INSTRUCTIONS TO FOLLOW:
Leave every picture out. Set down all the lines below exactly.

THE DATA:
____

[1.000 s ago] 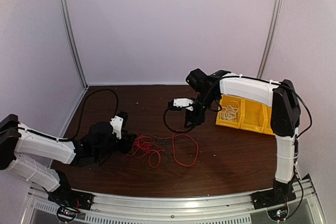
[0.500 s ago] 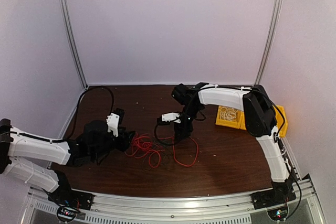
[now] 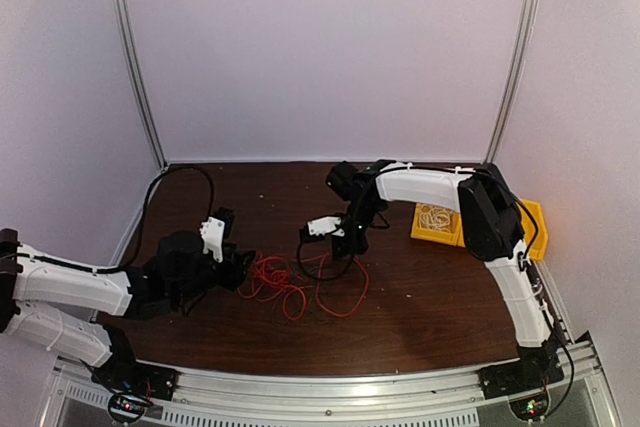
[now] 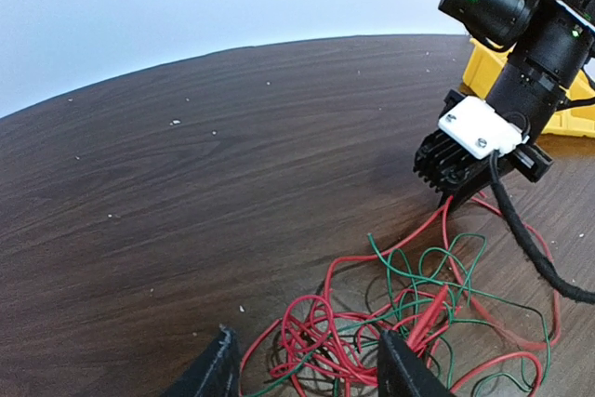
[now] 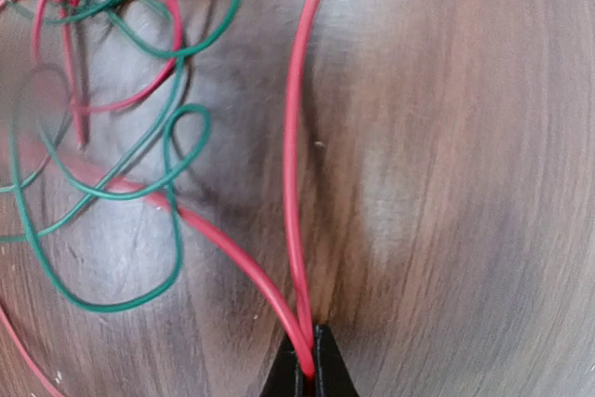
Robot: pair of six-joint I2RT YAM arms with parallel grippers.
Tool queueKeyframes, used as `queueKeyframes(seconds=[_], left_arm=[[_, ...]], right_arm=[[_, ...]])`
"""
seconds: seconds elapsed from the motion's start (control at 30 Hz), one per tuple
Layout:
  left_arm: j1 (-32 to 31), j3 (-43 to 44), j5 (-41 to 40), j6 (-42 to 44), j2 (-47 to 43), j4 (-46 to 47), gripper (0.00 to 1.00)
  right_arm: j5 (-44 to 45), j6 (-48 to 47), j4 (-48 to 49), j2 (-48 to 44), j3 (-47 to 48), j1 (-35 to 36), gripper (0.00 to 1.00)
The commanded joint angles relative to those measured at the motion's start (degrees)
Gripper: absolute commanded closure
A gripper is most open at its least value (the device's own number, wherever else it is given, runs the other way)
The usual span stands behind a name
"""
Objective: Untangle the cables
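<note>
Brown wood table (image 3: 430, 332) carries tangle. At left we see left gripper (image 4: 311, 369) low over table, fingers apart, closed on nothing; tangle's left end lies between them. Red cable (image 3: 290, 287) and green cable (image 4: 423, 271) lie knotted together mid-table, toward near side. Just right of them, right gripper (image 5: 311, 364) points tips down at table, closed, pinching red cable loop. Further right, yellow bin (image 3: 535, 232) sits at table's right edge; we make out white cable (image 3: 437, 217) coiled in its left compartment.
</note>
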Motion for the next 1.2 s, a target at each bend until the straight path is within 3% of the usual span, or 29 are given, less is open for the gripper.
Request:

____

ANSWER SECTION:
[1.000 s ago] 
[0.500 s ago] 
[now] 
[now] 
[now] 
Robot: pair of six-joint I2RT YAM arms with parallel grippers.
Tool queueKeyframes, used as `queueKeyframes(seconds=[_], left_arm=[[_, ...]], right_arm=[[_, ...]])`
"""
seconds: seconds elapsed from the motion's start (control at 30 Hz), one per tuple
Layout:
  left_arm: j1 (-32 to 31), j3 (-43 to 44), j5 (-41 to 40), j6 (-42 to 44), j2 (-47 to 43), j4 (-46 to 47), gripper (0.00 to 1.00)
  right_arm: j5 (-44 to 45), j6 (-48 to 47), j4 (-48 to 49), j2 (-48 to 44), j3 (-47 to 48), j1 (-35 to 36), gripper (0.00 to 1.00)
The commanded joint angles relative to those measured at the motion's start (degrees)
Gripper: absolute commanded closure
A gripper is most open at its least value (the device's own number, wherever else it is given, runs the other way)
The usual span stands behind a name
"""
Objective: Untangle the cables
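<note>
Brown wood table (image 3: 430, 332) carries tangle. At left we see left gripper (image 4: 311, 369) low over table, fingers apart, closed on nothing; tangle's left end lies between them. Red cable (image 3: 290, 287) and green cable (image 4: 423, 271) lie knotted together mid-table, toward near side. Just right of them, right gripper (image 5: 311, 364) points tips down at table, closed, pinching red cable loop. Further right, yellow bin (image 3: 535, 232) sits at table's right edge; we make out white cable (image 3: 437, 217) coiled in its left compartment.
</note>
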Motion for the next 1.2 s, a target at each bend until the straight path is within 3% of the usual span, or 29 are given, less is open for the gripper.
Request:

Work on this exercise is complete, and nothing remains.